▸ TASK PROMPT
How many of the lines below hold the word "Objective"? Answer only with the number.

▸ Data excerpts

== Segment start ==

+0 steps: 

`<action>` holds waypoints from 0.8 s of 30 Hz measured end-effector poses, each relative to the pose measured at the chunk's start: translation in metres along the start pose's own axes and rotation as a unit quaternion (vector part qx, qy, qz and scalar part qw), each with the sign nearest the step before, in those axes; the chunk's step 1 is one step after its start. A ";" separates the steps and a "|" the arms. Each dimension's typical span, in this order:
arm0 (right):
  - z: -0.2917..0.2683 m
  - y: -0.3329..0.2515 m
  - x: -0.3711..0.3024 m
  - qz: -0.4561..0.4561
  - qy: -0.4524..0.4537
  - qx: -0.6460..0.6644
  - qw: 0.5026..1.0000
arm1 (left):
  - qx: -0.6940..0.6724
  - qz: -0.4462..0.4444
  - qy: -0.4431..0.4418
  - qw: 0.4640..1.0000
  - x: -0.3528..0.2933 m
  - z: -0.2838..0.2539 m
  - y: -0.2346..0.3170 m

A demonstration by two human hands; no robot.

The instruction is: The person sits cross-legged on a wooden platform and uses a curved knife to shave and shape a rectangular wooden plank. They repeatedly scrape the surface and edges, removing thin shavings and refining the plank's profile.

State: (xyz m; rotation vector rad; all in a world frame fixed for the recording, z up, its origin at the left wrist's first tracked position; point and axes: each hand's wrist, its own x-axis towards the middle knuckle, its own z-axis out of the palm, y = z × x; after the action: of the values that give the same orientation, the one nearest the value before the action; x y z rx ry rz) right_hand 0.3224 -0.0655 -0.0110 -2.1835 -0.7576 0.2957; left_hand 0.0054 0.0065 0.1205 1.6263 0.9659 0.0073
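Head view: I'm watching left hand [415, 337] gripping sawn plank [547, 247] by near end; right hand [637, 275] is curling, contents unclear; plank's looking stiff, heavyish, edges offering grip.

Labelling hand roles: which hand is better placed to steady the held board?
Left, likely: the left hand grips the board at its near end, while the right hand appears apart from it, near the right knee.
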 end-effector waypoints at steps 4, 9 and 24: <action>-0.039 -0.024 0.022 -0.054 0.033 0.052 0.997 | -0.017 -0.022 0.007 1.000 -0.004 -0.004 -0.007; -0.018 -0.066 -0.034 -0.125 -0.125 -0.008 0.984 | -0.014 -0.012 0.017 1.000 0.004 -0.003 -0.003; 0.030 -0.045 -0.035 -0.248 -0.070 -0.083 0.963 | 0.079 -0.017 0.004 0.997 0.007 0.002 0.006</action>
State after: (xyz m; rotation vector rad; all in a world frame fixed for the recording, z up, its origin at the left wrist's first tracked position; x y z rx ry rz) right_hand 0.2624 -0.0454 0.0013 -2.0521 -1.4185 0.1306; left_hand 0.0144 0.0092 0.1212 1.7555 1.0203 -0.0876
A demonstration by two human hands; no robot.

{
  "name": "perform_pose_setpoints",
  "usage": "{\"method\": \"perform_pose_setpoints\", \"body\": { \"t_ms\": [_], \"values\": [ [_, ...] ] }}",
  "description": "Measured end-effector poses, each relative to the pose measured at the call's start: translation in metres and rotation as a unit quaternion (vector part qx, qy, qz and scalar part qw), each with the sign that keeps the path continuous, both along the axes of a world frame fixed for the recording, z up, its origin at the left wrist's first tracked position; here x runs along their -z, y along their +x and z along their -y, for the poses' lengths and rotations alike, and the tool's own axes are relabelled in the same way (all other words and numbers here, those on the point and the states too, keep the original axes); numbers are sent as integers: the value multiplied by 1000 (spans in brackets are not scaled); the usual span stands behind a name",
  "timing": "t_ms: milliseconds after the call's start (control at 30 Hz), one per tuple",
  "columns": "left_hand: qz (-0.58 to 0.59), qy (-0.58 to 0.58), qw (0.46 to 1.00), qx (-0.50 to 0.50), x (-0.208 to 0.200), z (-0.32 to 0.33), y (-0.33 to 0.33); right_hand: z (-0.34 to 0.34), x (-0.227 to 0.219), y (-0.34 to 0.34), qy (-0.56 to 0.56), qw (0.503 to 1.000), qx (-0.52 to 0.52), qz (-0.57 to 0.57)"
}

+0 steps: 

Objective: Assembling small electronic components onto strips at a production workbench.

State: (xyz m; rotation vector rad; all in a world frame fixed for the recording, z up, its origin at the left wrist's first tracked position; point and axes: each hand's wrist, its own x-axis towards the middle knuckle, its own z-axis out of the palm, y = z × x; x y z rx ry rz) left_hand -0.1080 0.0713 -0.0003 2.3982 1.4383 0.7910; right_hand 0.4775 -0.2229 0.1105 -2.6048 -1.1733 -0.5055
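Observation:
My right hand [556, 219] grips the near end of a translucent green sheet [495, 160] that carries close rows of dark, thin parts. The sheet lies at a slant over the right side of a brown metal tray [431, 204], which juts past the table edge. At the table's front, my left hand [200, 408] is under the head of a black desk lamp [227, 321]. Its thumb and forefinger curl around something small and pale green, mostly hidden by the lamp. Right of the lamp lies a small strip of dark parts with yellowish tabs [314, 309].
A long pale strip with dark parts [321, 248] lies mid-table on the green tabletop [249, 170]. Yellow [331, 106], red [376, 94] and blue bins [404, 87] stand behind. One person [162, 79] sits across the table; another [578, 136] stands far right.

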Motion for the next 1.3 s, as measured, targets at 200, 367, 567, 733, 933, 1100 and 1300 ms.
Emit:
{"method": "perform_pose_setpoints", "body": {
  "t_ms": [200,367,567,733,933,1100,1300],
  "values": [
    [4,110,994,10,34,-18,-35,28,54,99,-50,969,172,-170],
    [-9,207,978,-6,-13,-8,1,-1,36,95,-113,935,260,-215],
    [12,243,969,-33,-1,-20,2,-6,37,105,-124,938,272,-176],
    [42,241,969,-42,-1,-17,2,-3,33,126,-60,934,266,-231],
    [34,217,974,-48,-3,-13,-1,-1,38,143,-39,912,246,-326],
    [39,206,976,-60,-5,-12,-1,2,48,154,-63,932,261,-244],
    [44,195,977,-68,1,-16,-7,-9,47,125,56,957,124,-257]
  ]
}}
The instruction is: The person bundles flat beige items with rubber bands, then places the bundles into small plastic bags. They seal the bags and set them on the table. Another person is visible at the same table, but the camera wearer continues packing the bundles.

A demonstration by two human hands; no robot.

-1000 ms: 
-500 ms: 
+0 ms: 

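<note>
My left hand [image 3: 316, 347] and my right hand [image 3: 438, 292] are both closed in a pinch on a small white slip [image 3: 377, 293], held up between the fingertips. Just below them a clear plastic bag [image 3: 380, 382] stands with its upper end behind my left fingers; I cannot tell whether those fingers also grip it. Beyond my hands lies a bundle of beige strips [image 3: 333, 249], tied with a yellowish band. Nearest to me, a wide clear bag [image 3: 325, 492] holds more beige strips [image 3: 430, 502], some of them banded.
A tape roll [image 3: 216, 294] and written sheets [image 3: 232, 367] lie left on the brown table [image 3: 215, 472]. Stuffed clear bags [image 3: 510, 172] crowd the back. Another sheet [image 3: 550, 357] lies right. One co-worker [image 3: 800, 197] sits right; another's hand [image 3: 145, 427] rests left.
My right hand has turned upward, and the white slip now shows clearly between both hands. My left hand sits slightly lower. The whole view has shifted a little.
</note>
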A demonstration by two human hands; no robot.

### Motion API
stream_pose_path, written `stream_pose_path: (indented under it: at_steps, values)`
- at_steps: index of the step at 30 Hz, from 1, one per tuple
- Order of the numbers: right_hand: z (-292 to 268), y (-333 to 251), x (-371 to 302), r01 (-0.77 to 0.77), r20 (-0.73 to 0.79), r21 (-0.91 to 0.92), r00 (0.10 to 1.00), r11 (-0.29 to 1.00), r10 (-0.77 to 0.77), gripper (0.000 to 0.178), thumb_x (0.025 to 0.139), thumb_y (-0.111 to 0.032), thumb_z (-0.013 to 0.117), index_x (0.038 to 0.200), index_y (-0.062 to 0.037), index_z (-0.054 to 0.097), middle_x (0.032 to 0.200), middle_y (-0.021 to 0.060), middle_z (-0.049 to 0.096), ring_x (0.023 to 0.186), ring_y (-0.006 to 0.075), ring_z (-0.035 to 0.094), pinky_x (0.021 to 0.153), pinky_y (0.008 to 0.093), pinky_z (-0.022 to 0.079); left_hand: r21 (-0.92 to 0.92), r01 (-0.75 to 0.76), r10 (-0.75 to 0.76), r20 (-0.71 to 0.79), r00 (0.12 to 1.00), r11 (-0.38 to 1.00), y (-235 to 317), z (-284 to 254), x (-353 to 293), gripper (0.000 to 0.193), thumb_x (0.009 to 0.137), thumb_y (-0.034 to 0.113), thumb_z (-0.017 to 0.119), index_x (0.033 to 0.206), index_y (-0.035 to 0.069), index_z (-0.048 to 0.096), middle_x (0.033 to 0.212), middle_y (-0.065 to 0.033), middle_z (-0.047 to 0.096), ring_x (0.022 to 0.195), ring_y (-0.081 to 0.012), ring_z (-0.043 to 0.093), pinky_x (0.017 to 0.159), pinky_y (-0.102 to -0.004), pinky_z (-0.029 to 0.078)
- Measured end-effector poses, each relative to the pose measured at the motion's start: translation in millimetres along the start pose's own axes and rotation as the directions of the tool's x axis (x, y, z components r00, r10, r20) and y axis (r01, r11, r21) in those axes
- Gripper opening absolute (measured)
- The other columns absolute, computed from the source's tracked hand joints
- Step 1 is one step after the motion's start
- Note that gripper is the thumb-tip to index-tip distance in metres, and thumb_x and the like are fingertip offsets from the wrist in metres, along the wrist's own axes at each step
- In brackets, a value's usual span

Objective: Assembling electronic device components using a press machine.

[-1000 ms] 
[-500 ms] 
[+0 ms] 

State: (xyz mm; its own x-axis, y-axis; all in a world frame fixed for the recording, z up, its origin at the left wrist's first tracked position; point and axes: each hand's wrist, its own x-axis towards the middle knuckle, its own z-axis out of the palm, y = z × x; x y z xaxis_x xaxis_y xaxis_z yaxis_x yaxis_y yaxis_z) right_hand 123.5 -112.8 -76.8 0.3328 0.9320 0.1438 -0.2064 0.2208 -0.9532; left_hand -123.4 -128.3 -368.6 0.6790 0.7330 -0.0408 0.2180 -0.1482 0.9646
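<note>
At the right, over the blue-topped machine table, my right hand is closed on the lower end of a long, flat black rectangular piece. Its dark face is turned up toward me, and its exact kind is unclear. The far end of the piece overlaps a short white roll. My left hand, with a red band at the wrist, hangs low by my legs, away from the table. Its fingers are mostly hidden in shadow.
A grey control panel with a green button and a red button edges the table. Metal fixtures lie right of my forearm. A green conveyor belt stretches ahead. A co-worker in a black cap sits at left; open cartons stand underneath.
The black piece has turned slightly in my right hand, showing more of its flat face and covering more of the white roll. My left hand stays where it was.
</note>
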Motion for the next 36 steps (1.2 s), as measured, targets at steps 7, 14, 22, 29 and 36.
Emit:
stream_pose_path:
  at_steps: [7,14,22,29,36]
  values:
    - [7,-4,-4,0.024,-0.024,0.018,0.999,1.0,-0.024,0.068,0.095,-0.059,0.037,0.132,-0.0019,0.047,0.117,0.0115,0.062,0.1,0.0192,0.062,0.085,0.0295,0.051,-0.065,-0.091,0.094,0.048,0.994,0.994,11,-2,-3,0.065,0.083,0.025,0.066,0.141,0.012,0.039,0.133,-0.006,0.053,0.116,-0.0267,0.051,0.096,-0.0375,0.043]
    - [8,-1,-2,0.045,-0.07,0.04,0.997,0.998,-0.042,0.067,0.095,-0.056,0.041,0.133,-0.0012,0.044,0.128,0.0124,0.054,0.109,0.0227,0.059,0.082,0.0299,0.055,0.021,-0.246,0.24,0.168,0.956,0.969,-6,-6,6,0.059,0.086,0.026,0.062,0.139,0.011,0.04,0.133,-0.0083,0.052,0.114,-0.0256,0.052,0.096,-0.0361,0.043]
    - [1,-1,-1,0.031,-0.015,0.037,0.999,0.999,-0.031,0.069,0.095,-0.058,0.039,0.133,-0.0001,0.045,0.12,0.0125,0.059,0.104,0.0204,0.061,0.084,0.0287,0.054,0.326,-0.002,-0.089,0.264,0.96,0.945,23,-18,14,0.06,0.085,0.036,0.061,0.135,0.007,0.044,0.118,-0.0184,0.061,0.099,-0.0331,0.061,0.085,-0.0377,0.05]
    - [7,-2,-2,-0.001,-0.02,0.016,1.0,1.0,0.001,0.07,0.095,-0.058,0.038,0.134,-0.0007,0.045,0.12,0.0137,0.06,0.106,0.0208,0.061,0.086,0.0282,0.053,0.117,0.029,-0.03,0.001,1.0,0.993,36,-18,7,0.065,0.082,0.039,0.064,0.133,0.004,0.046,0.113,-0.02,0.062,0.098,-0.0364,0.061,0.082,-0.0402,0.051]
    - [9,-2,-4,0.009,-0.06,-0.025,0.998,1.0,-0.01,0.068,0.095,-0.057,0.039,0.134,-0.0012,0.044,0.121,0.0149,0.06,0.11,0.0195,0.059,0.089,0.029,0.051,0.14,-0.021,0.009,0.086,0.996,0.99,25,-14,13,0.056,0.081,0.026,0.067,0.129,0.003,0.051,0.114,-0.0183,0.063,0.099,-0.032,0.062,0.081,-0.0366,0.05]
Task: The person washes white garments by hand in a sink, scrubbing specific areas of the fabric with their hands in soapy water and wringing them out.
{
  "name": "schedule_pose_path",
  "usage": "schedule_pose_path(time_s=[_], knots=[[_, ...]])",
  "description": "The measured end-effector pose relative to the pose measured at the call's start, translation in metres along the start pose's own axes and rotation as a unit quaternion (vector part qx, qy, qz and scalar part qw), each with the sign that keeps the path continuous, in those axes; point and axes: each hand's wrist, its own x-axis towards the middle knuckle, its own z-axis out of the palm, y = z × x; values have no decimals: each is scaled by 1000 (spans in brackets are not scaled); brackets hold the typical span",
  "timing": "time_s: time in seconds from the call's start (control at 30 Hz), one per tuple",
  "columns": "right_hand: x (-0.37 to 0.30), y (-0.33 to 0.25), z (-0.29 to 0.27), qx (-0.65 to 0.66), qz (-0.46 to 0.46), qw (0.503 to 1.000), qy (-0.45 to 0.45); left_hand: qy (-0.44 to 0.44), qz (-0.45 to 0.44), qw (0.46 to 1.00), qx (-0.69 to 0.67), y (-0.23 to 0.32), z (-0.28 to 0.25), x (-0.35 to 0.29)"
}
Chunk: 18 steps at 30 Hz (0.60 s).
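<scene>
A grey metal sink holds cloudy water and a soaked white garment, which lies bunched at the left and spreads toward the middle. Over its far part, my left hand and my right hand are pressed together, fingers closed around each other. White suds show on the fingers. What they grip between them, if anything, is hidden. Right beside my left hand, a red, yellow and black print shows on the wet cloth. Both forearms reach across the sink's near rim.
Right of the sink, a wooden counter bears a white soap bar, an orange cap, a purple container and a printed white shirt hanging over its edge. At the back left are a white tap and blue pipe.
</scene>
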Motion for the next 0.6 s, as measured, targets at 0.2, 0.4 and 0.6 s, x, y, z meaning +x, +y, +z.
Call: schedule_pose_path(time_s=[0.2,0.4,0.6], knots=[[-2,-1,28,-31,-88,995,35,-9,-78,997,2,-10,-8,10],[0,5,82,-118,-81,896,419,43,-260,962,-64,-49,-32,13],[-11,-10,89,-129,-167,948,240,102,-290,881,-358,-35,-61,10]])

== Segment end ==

▸ EXERCISE SOLUTION
2